The long drive to Sudbury, by way of Kenora, Thunder Bay, and Sault St. Marie, occupied the night of the 8th and the early morning of the 9th. Throughout the drive, Tom Osborne began to see, really for the first time, what a huge tiger he had gotten by the tail. It seemed like a small detail, to control the frequency of a laser to within one or two parts in a million. But once you could do that you could separate the isotopes of the heavy metals, separate them far more easily than with the old centrifuge technique. Nobody was going to fuss very much so long as your heavy metal was platinum or gadolinium or mercury. But once your metal was uranium, the situation was different, because once you had separated out the rare U-235, you could easily make nuclear bombs from it. The technique, once you knew how, was actually much less trouble than the older roundabout business of making plutonium from U-238.
The huge tiger, of course, was the politics of Africa. And standing behind the politics of Africa there was always the unremitting world struggle for oil, and for strategic materials of all kinds, materials like South African chrome in which Tom Osborne had long wanted to gain an interest. There were also diamonds, platinum, coal, as well as the chrome, and, of course, the uranium itself. The rocks of southern and central Africa, like those of Canada, were old, and because of that they were rich in mineral deposits of nearly every kind. The prize was a glittering one, and it was now well within his grasp, provided the political threat of the United Nations could be overcome.
Of course there would be an uproar, because the capability of South Africa to separate U-235 would change everything throughout the whole of Africa. There would be no more cheap successes for the Marxists, not against a South Africa equipped with easily made nuclear weapons. The Marxist route would lie elsewhere now, through pressure at the UN, through pressure from the UN to Ottawa.
It was Canadian government policy to appear to the world like a thoroughly good fellow, anxious to do whatever was right, whatever “right” might be, and the UN had become the self-appointed arbiter of that.
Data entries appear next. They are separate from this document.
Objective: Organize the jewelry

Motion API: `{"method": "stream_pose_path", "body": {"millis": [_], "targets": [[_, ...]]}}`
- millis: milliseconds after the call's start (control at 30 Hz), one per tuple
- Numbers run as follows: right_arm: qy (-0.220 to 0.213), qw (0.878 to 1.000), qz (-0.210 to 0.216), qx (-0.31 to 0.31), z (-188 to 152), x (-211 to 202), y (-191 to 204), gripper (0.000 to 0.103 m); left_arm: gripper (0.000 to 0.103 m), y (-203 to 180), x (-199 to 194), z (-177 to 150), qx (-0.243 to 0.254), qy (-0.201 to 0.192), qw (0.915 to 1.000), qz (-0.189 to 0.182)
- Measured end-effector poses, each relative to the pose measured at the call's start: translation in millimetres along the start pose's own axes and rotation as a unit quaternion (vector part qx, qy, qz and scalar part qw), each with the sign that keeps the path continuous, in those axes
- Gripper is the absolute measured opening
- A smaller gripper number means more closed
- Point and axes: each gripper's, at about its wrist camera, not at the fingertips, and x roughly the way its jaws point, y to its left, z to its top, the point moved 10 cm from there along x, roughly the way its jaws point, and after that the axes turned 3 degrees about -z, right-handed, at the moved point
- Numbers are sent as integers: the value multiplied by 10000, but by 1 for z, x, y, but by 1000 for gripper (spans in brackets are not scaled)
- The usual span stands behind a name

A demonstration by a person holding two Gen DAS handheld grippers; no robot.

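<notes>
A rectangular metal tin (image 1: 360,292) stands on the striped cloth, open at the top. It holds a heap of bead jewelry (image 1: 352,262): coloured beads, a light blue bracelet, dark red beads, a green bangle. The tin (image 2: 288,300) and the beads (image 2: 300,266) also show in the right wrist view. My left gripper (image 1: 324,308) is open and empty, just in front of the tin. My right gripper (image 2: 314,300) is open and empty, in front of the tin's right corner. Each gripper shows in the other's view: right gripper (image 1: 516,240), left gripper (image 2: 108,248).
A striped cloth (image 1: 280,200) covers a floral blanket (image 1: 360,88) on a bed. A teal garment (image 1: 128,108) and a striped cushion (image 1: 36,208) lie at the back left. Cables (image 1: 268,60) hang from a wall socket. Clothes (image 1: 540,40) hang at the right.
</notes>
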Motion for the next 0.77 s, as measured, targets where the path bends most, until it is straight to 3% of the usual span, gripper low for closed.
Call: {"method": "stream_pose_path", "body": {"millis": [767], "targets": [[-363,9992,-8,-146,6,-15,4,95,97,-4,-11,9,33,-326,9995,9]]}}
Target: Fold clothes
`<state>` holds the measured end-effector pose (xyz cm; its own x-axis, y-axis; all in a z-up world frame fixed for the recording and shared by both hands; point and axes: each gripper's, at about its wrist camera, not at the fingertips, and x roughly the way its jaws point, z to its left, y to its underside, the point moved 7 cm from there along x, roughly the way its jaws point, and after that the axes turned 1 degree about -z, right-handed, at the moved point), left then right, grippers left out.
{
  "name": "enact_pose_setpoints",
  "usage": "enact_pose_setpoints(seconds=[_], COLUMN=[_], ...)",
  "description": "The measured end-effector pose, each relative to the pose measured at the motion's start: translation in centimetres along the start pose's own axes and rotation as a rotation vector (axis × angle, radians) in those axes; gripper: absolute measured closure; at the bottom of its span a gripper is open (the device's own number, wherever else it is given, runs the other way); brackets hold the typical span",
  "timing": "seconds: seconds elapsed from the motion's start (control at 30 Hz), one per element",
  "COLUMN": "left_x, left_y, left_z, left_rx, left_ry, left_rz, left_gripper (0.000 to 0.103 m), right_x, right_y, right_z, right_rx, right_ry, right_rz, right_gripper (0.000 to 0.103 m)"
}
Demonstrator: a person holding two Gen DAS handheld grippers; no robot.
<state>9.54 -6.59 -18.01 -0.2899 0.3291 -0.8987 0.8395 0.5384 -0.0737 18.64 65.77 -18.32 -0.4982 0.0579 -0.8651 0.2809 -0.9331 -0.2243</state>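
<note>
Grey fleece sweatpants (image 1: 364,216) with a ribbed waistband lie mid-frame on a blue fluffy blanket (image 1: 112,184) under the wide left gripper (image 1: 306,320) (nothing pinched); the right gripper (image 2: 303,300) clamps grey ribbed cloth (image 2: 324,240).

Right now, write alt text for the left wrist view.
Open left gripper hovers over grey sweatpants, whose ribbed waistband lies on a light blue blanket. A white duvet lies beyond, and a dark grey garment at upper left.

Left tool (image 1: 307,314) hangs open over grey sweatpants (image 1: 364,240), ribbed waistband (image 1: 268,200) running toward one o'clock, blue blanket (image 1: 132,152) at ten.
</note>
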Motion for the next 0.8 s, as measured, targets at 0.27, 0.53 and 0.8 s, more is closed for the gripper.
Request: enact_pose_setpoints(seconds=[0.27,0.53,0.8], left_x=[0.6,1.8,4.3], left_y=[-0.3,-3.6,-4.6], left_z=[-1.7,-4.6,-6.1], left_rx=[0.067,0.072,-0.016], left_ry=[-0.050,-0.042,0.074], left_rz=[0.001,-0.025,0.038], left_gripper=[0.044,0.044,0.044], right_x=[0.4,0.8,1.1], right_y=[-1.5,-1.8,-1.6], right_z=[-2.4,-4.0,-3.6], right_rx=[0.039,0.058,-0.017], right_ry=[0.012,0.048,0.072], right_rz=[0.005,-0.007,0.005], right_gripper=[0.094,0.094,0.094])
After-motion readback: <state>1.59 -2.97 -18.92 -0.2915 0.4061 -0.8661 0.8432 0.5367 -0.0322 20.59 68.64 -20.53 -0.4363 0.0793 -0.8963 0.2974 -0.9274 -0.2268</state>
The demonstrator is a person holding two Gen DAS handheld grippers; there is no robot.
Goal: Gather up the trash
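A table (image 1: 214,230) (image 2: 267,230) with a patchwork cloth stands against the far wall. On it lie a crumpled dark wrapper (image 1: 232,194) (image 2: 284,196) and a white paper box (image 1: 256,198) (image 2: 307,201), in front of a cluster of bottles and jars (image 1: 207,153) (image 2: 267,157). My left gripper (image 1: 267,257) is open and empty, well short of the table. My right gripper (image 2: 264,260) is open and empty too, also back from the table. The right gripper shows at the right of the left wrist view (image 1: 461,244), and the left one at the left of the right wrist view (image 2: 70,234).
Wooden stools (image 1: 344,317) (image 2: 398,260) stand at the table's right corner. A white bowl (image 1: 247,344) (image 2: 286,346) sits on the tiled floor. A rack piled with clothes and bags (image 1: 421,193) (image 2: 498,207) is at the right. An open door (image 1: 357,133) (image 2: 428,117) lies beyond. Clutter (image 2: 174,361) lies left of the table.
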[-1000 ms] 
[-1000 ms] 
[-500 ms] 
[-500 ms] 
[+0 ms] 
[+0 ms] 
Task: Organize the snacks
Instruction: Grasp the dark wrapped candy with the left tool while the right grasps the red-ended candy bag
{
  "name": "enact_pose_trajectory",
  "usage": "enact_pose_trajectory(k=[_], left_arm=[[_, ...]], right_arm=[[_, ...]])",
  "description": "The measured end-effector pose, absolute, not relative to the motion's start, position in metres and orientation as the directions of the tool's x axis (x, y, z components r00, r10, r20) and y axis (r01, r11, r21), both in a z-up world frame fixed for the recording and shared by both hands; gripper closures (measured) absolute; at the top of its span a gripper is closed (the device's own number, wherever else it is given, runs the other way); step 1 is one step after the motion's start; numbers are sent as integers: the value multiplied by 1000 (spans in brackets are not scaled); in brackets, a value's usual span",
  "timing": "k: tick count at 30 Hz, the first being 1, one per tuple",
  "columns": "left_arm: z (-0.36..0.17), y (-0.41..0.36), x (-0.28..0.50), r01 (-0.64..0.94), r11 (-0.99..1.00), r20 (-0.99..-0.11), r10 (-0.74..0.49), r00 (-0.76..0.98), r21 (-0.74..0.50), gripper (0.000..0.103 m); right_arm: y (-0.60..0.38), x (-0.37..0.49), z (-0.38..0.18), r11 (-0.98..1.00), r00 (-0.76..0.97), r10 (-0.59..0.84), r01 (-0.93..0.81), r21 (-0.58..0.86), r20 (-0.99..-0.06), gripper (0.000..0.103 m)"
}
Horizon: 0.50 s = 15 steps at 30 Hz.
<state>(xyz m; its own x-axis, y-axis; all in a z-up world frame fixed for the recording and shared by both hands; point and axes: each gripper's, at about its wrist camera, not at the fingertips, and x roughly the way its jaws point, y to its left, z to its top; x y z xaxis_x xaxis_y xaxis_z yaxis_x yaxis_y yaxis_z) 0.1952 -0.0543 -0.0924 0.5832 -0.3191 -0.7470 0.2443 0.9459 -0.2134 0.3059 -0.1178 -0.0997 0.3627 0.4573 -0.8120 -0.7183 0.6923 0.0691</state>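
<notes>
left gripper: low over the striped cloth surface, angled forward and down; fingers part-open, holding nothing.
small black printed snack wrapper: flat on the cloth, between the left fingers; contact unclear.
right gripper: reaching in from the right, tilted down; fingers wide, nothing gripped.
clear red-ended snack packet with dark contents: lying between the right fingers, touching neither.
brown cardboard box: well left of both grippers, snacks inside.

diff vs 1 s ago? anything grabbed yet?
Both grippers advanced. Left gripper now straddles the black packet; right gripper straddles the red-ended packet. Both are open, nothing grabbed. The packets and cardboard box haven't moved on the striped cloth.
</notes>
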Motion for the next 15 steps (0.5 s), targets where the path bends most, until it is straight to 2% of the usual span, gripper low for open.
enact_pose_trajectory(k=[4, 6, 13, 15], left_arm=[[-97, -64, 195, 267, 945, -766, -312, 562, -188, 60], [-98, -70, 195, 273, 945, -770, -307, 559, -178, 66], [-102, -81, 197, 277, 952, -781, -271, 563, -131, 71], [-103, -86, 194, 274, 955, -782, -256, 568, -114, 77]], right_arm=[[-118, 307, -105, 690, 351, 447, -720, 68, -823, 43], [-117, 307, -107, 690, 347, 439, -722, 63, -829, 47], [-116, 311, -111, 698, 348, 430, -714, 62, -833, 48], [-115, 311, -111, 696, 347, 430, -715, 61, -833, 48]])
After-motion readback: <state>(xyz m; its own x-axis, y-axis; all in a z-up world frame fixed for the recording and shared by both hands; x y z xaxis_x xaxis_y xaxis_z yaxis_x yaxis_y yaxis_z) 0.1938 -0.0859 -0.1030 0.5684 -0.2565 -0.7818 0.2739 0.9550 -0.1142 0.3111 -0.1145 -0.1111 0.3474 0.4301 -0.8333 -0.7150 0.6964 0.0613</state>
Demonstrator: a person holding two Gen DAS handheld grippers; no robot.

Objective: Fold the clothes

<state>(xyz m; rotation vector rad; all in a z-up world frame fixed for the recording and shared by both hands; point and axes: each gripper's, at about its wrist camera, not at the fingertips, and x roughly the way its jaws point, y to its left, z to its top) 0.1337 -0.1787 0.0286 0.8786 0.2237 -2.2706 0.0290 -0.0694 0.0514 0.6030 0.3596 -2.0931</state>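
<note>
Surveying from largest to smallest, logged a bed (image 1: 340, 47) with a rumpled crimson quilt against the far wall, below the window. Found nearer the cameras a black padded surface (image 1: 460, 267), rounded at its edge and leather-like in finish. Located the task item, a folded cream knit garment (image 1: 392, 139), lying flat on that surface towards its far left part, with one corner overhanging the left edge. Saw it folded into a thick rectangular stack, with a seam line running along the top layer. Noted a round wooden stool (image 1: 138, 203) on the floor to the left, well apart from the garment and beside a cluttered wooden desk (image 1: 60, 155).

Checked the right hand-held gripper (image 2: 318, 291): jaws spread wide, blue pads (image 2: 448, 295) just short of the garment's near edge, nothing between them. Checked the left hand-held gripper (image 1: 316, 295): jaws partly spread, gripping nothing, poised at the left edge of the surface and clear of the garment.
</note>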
For Canada, a country self-sufficient in almost everything—self-sufficient thanks to the farmers and to companies like IHM—it was a craven stupid policy. A policy, Osborne saw, that was going to be damned hard to change.
It took until the morning of the 10th to arrange an extraordinary meeting in Toronto of the Board of International Heavy Metals. The meeting was intended by Tom Osborne to inform the nonworking directors of the Board of the discussions with the Republic of South Africa. But even before the meeting could take place each of his directors received an anonymous, specially delivered letter, a letter describing with a fair amount of accuracy the general terms of the deal he had discussed with Pieter van Elders.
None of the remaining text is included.